We are considering offering Storage. we have enough room for about 30 boats. probly be 45.00 per month, with a built in service department....:usaflag


----------



## Sequoiha (Sep 28, 2007)

come on guys,,, 33 views and no responses:usaflag


----------



## David Ridenour (Sep 28, 2007)

It sounds very reasonable to me Kenny but then again I'm in Knoxville. Are you on the water?


----------



## 60hertz (Oct 1, 2007)

heck yes, sounds like a good idea and the price is OK considering that ECM could pulll maintenance or whatever on your boat while it is parked.

I will only let ECM work on my boat anyway!!!

Personally, I would not use it since I live in Pace; but, I'm sure there are some that would...


----------



## Tuna Man (Oct 2, 2007)

Viewed so, but I'm with David...Calera.....David "inland storage"


----------



## Sequoiha (Sep 28, 2007)

:bump


----------



## AUradar (Oct 1, 2007)

I've never priced storage before, but for some reason I would have thought it would be more. I personally would hate to have to store my boat like that, or my anything. But with the subdivisions now-a-days, people just don't have room in their yards anymore.


----------



## Telum Pisces (Sep 27, 2007)

Kenny,

I you build it, they will come. What would it hurt to start advertising storage. There are a lot of people and neighborhoodson your side of town. There has got to be plenty of people that would want to store their boat. But how would you work out access for after hours????? Are you guys planning on offering a seperate gated area? Just questions I know people would want to know. $45 sounds like a decent price.


----------



## 14offshore (Oct 2, 2007)

will there be a wash out station or 3 . will there be power avil. for keeping battries hot. will there be security and cameras. i dont know about your place but the last boat storage place i got cost me 100 gallons of gas 2 battries and a prop.


----------



## Sequoiha (Sep 28, 2007)

at this point it will be storage only, the boat will need to be cleaned before it is brought here. we do have motion sensors, no cameras, they are to come as well...

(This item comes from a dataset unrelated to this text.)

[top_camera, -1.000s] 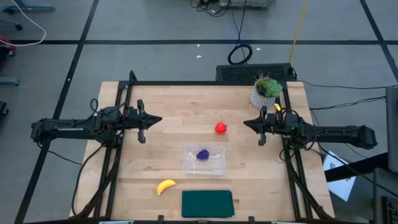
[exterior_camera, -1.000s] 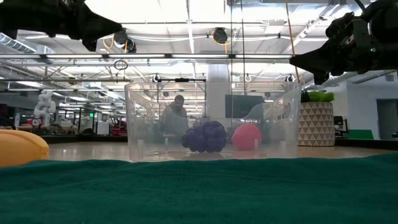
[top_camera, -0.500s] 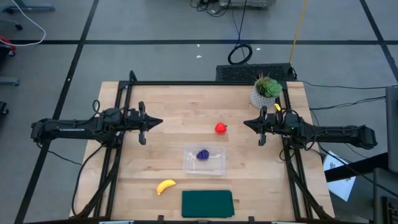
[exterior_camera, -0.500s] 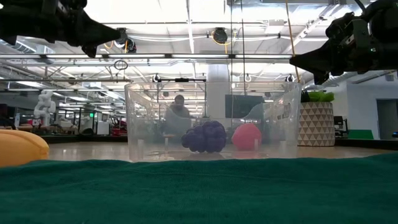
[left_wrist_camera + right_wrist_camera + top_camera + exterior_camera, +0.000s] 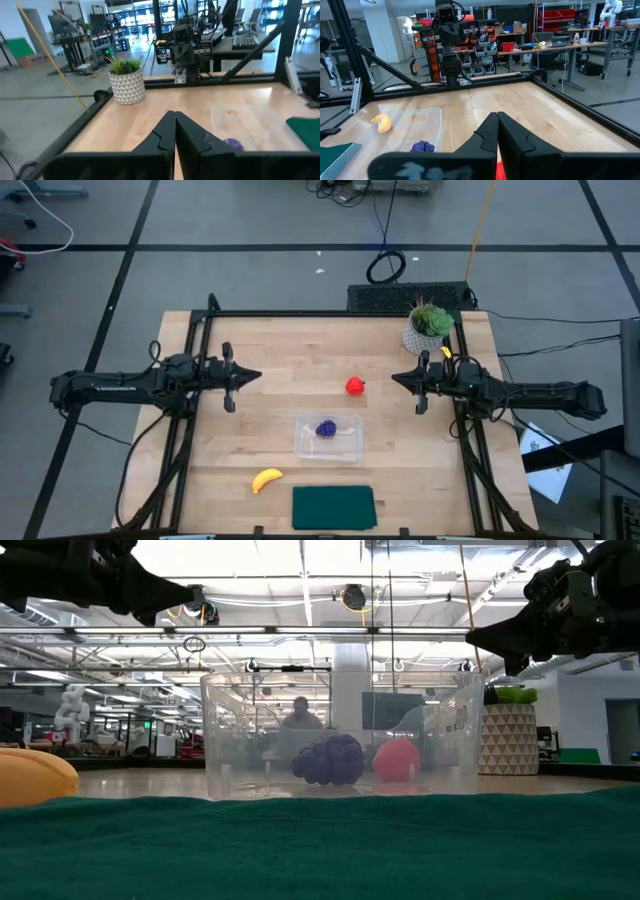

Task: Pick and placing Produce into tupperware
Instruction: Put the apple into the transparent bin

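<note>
A clear tupperware point(image 5: 340, 442) stands at the table's middle with the purple grape cluster point(image 5: 326, 428) lying inside it. The red strawberry point(image 5: 355, 386) rests on the wood just beyond the tupperware's far side. The yellow banana point(image 5: 266, 479) lies on the table near the front, left of the tupperware. My left gripper point(image 5: 258, 373) hovers shut over the table's left part and points toward the right. My right gripper point(image 5: 393, 377) hovers shut over the right part and points toward the left. Both are above the table and hold nothing.
A potted plant point(image 5: 430, 325) in a white pot stands at the far right corner. A flat dark green mat point(image 5: 333, 507) lies at the front edge. Black frame rails point(image 5: 190, 350) run along the table's left, right and far sides. A person point(image 5: 300, 715) shows in the room behind.
My left gripper has rolled slightly about the line it points along, staying in place and shut. The person behind the table has moved a little to the right in the low view. The produce and tupperware have kept still.
</note>
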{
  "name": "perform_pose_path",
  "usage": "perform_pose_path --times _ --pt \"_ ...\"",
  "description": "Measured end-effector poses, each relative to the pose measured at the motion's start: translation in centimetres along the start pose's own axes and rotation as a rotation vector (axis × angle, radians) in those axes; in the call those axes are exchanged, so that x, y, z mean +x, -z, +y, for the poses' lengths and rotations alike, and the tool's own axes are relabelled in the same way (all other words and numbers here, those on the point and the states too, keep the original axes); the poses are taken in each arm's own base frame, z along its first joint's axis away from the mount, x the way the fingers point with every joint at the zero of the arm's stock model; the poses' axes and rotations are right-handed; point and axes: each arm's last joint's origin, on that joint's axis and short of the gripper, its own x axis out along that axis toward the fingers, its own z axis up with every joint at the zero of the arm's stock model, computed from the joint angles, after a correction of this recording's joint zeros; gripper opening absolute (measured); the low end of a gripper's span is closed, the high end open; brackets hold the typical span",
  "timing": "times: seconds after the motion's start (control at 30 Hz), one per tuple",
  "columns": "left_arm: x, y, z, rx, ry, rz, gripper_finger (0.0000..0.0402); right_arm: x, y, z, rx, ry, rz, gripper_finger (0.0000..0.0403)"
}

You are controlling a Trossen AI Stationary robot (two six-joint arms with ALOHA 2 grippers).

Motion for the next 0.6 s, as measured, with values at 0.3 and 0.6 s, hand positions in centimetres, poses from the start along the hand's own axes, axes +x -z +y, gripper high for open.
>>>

Power and water will be available at a later but soon date. still have to get it all together.

pick up and delivery will be during our normal business hours...

we will offer for a fee, if you call me a couple of days in advance we can pull the boat up and make sure the batterys are charged, make sure the engine(s) crank and run, but the best part of all, is when you need to have it serviced or repaired you dont have to take it anywhere... you have a built in service department...

:usaflag


----------